Ainsi, le Ministre a invité quelques blogueurs influents à sa table. Belle opération de communication politique et risque d’instrumentalisation des intéressés. Vous lirez donc les compte-rendus croisés de Cyril Fiévet, Tristan Nitot et Bertrand Lemaire sur cet événement et la transparence qui l’entoure (B. Lemaire propose déjà un mp3 de 102Mo et Loïc annonce le podcast du dîner !). Cela suscite un débat sur la représentativité de la blogosphère qui n’a pas de sens en lui-même, mais qui pointe l’absence de présence auprès du ministre et dans les instances officielles de représentants du réseau et de mouvements comme celui du logiciel libre. Je suis donc de ceux qui se félicitent de ce rendez-vous pour ce qu’il représente, à savoir l’entrée en scène du réseau dans la discussion avec les politiques et l’émergence d’un dialogue. Je regrette que le ministre ne joue pas lui-même le jeu du débat sur le réseau. Les billets des participants jouent ce rôle à la place et ce sont eux qui prennent déjà des coups. Bien joué ! C’est dommage, ce serait l’opportunité de dépasser un peu le manichéisme et les faux procès de représentation.
Pour le reste, on verra au résultat, surtout que l’on voit poindre un scénario pour le prochain round du 17 janvier. Car les participants du fameux dîner n’en font pas mystère, il ne fait pas de doute que les amendements qui ont mis en scène la licence globale seront très certainement balayés.
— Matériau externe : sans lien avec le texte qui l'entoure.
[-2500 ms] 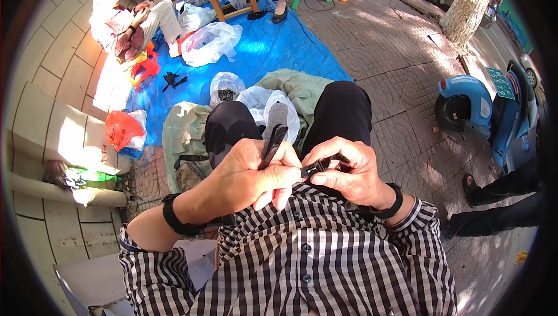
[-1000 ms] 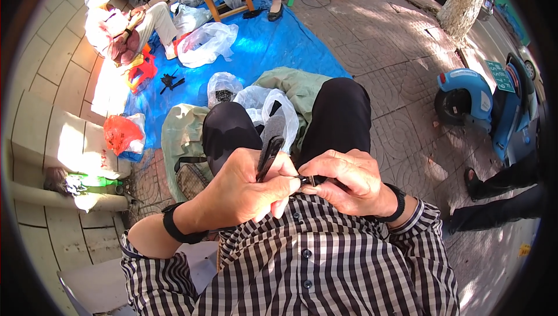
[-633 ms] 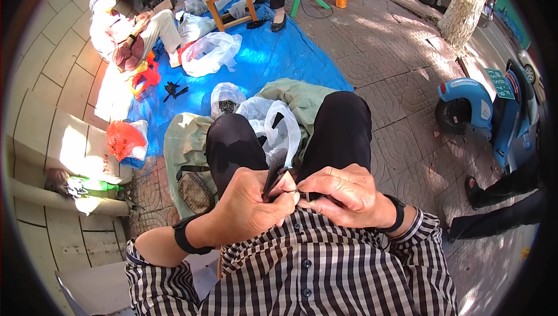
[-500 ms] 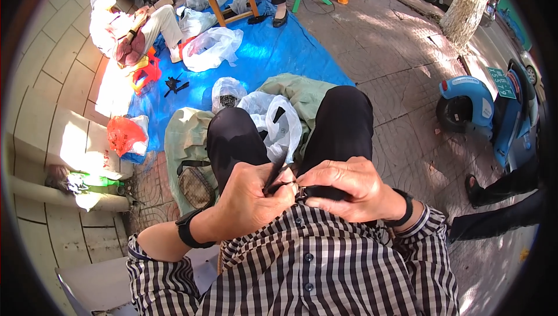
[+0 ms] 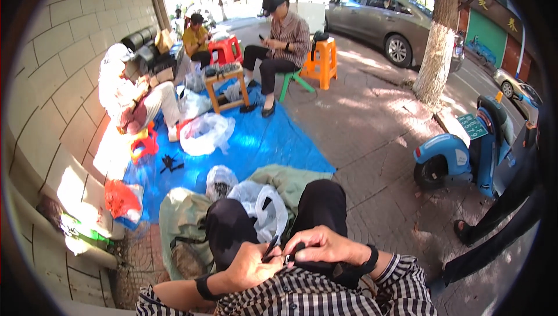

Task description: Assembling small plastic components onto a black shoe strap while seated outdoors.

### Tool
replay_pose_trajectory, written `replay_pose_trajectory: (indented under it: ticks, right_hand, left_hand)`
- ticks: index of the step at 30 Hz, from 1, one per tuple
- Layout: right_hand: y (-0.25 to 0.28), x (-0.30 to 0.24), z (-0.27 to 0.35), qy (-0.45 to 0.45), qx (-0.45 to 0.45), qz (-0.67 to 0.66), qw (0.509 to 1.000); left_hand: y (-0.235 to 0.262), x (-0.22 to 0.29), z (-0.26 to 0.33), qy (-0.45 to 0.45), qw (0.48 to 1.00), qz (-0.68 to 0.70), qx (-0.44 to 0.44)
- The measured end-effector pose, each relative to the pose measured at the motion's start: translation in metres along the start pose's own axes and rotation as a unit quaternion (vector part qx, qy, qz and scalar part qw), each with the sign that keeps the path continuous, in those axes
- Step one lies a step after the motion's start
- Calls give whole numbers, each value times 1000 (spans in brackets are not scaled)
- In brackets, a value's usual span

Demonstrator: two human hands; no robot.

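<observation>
Over my lap, my left hand [image 5: 251, 266] pinches a thin black strip [image 5: 271, 247] whose end sticks up past the fingers. Close against it, my right hand [image 5: 321, 245] is closed on a black strap-like piece [image 5: 299, 248]. A small shiny bit shows where the fingertips meet; its kind is too small to make out. Between and beyond my knees lies an open white plastic bag [image 5: 278, 216] with something black in it. Next to it stands another clear bag [image 5: 220, 177] with dark contents, and pale green sacking [image 5: 285, 176] spreads around both.
A blue tarp [image 5: 290, 150] covers the ground ahead, holding a white bag [image 5: 206, 136], black pieces [image 5: 170, 163] and a wooden stool [image 5: 225, 89]. Several people sit working beyond. A red bag [image 5: 122, 198] lies left by the wall. At right are a blue scooter [image 5: 444, 152] and a person's legs [image 5: 494, 217].
My view has tilted up, bringing the seated people, car and street into sight and putting my hands lower in the picture. Both hands keep their hold, close together.
</observation>
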State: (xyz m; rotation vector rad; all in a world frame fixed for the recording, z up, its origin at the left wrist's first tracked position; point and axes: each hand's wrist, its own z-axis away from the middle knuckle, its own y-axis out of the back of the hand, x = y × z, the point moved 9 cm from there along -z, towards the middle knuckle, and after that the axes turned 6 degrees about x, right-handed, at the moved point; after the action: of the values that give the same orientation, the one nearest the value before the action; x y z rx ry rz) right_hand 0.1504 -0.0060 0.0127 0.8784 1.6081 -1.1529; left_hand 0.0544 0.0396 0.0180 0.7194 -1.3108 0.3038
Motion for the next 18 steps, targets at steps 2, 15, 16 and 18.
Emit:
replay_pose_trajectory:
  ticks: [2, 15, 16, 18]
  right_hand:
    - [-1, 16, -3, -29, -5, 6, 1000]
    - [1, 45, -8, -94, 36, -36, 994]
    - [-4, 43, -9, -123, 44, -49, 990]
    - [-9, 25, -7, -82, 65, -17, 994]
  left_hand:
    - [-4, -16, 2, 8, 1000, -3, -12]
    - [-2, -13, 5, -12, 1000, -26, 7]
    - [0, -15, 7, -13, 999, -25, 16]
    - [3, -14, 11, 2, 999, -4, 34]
C’est dommage car je pense que c’était une voie intéressante. Elle n’est pas exclusive et permet de dégager des droits sur le téléchargement, ce qui n’est pas le cas actuellement. Elle est parfaitement praticable au regard de ce qui se passe avec la taxe sur les supports vierges depuis 1985, il suffisait de l’inscrire dans une logique économique qui soit en équilibre par rapport au marché du téléchargement payant. C’est ici que les opposants enfoncent un coin. Certains ont parlé progressivité sur le mode du plus on télécharge, plus on paye. Surtout, il était possible d’envisager qu’elle soit le levier d’un changement de fonds de l’économie de la culture, l’industrie du disque et du cinéma (pour ne parler que d’elles) devant de toute façon faire leur révolution sur ce plan, DADVSI ou pas. Ça aussi c’est une leçon du débat de décembre dernier.
Finalement, on en revient à un aspect central et non encore discuté du projet, à savoir la mise en oeuvre des DRM, les obligations faites aux éditeurs logiciels et les menaces qui pèsent par rapport aux usages et à l’information sur la technologie.
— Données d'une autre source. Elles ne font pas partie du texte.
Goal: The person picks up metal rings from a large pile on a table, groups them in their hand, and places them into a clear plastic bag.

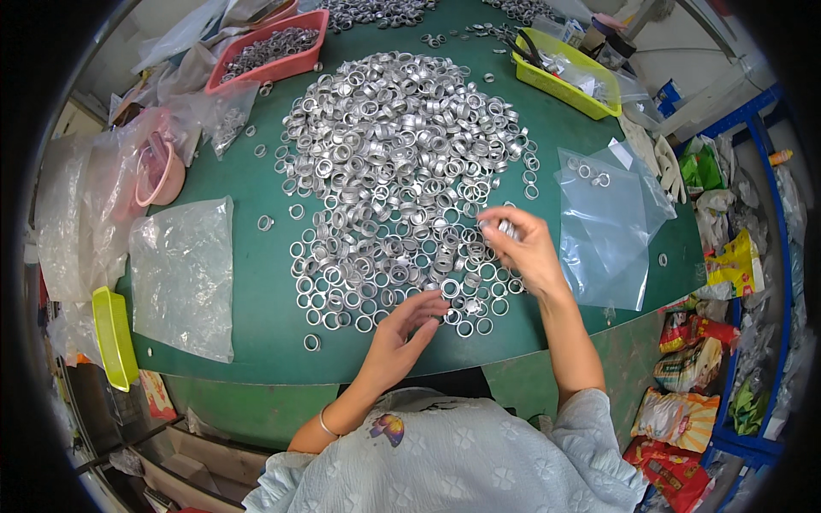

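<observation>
I watch the right hand point(523, 244) over the right side of the spread of silver metal rings point(393, 128), its fingers curled and grasping a few rings point(507, 229); I cannot count them. The left hand point(404, 329) is at the near edge of the spread, fingers loosely bent and parted from the thumb, with nothing I can see held between them. I cannot tell whether its fingertips touch the rings beside them.

The spread lies on the green table point(265, 299), heaped on the far side and thinning to a single layer toward me. To its left I see a flat clear plastic bag point(184, 282), and beyond that bag a pink bucket point(171, 181). To the right lies a bluish plastic bag point(603, 256) with a few loose rings point(590, 173) at its far end. At the far left, a red basket point(286, 71) holds many small metal pieces; at the far right is a yellow-green basket point(560, 101). A bracelet point(325, 425) circles the left wrist.
</observation>
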### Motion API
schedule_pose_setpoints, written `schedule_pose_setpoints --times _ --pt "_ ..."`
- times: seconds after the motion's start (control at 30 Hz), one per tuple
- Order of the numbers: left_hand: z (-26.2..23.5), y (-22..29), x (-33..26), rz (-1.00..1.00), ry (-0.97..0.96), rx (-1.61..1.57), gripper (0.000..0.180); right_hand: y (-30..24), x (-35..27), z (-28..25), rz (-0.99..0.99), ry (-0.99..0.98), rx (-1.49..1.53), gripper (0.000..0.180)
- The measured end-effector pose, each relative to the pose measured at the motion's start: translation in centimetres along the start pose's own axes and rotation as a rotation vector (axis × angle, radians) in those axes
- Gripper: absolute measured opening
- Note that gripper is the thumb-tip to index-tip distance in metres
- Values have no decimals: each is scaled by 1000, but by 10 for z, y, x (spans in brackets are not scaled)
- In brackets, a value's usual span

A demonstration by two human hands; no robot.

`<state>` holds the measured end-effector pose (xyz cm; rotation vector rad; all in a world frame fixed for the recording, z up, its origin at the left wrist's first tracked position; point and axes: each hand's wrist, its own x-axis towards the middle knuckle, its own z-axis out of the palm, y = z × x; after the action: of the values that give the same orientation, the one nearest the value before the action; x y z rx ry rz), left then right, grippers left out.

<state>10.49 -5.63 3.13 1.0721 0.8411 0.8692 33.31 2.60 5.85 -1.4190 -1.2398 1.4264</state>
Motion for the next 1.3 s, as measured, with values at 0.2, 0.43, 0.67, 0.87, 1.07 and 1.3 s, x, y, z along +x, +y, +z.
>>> schedule_pose_setpoints --times 0.2,0.43,0.67,0.87,1.07,1.3 --pt "3 -2 -3 -8 -6 5 37 26 55 -7 -534 316 -1075 13" --pt "-1 -5 -4 9 18 34 36 18 42 -12 67 49 82 12" --pt "9 6 10 138 165 -91 45 3 -21 19 203 -290 814 18" --pt "24 32 23 318 165 -43 50 -8 -49 32 142 -312 693 16" --pt "23 33 21 418 185 -28 36 -16 -59 36 16 -302 595 13" --pt "27 40 15 495 175 51 34 -14 -65 37 -92 -291 470 13"
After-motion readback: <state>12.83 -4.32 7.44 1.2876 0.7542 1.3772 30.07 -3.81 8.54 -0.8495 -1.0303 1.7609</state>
Sur ce dernier point, on lira à ce propos le billet inquiétant de Philippe Astor sur ZDNet.
Pour le reste, il n’est pas concevable que le logiciel libre ne soit pas intégré dans la généralisation des DRM qui va résulter du texte. L’exigence sur les DRM est issue du texte de la directive européenne (ce qui accessoirement montre que la guerre a été perdue bien avant…) et les lobby des éditeurs propriétaires ont bien joué leur jeu, imposant leur technologie d’autant plus facilement que le monde du libre a toujours tordu le nez à s’investir dans le domaine des DRM (je ne dis pas qu’il n’y a rien, mais le verrouillage n’est évidemment pas dans sa nature). C’est une leçon à méditer pour l’avenir.
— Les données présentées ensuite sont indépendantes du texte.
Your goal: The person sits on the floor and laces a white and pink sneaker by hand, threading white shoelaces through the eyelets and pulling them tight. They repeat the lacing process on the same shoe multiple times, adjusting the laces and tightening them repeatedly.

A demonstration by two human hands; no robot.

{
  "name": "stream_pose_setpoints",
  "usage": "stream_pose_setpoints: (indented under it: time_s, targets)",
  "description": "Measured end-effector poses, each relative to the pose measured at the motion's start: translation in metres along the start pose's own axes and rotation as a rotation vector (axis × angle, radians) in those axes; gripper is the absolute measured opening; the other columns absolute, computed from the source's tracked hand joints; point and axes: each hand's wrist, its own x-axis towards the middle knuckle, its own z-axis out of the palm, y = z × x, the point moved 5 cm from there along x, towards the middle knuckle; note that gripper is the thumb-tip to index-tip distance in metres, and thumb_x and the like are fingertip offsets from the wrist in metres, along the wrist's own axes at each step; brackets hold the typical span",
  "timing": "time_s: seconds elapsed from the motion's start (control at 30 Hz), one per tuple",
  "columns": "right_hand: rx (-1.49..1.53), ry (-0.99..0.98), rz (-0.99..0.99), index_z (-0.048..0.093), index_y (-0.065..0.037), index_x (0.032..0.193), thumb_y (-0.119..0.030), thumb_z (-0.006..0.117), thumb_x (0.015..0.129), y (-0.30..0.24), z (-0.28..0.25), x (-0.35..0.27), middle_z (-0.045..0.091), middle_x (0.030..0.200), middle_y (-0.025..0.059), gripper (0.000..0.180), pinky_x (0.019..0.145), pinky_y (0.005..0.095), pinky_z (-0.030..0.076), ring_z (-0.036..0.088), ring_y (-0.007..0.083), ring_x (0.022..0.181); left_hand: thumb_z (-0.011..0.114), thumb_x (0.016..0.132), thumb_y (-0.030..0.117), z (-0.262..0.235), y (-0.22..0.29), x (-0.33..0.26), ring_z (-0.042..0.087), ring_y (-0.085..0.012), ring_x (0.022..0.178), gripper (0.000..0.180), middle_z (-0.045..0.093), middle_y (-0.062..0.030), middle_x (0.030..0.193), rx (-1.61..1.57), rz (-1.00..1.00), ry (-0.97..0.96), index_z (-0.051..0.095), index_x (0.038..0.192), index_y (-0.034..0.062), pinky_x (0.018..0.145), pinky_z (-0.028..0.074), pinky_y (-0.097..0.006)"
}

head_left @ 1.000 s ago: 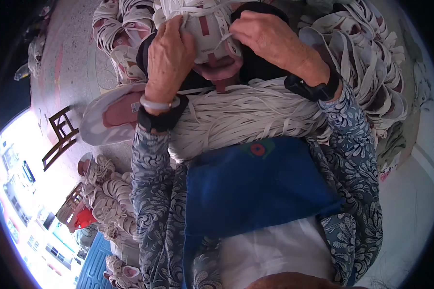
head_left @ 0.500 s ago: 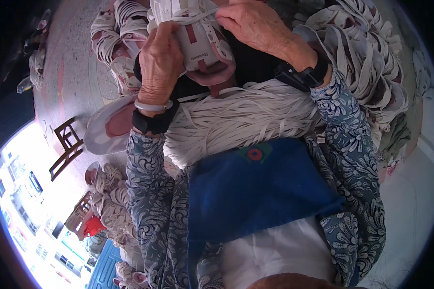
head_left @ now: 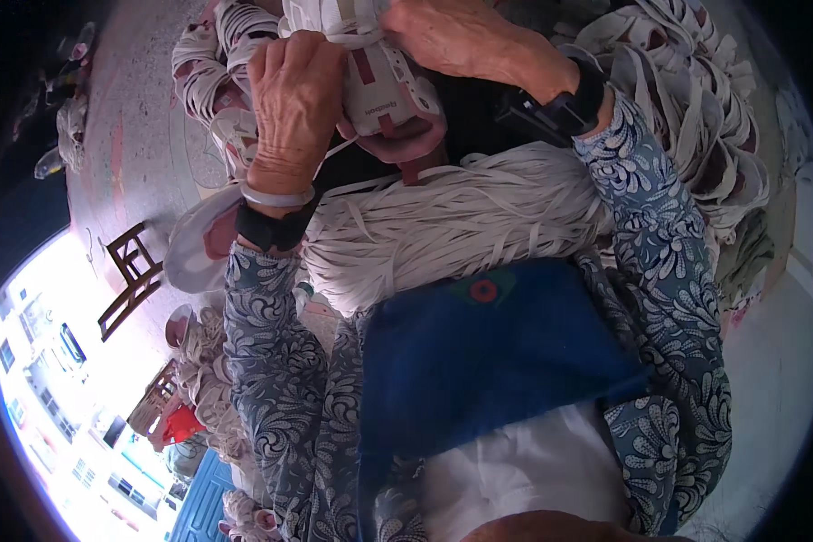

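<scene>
Just behind the left hand [head_left: 295,101] sit a pale bangle [head_left: 278,198] and a black wristband [head_left: 271,232]; behind the right hand [head_left: 447,41], a black strap [head_left: 591,95] with a dark boxy piece [head_left: 535,117]. Farther from the grip come grey-blue sleeves [head_left: 271,361] with white leafy swirls, a blue cloth panel [head_left: 479,379] with a red-and-green emblem [head_left: 484,290], and white fabric [head_left: 533,465].

Left hand [head_left: 294,95] curled closed, knuckles up; right hand [head_left: 443,36] angled inward, apparently pinched, seen from here.
</scene>
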Motion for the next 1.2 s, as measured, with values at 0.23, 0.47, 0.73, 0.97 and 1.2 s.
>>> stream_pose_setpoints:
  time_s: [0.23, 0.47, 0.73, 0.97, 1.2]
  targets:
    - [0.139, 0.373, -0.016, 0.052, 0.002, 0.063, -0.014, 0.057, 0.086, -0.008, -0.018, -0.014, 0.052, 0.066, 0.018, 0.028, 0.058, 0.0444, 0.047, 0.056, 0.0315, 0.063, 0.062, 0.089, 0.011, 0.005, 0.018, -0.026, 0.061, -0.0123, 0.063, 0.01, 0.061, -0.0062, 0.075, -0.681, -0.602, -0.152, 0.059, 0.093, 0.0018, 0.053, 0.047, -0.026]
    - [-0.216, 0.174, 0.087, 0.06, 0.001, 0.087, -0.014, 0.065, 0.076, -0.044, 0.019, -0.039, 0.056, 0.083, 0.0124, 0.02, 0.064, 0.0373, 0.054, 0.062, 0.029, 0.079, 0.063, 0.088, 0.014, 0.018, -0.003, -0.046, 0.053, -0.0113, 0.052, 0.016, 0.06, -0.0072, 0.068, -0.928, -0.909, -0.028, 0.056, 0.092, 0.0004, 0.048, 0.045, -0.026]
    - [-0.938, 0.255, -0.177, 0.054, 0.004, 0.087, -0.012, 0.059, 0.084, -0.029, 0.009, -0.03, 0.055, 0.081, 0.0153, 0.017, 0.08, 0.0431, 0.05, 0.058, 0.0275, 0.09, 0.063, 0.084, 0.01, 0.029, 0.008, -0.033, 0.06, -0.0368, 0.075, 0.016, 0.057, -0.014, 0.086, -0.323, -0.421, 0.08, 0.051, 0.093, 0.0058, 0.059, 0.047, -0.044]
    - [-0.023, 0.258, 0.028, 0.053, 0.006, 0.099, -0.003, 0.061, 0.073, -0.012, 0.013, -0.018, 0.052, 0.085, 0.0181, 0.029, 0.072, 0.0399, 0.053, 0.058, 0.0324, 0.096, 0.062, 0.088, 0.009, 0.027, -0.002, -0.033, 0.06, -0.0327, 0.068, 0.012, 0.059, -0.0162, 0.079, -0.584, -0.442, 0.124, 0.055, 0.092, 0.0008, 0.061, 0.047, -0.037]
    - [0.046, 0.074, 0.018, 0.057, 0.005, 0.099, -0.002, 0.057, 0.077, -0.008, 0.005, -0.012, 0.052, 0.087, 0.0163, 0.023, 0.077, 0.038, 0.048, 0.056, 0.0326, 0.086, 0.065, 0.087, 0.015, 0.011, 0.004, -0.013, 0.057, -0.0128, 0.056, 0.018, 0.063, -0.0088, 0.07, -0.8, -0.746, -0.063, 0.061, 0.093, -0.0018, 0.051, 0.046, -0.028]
Tristan Nitot a donc eu parfaitement raison de participer à ce dîner et d’évoquer cet aspect. On peut en effet espérer sur ce point des avancées et si ce n’est pas au niveau du texte de loi lui-même, il faudra se positionner pour être à la table de rédaction du décret d’application qui suivra, c’est à ce niveau que les enjeux de plomberie seront les plus importants.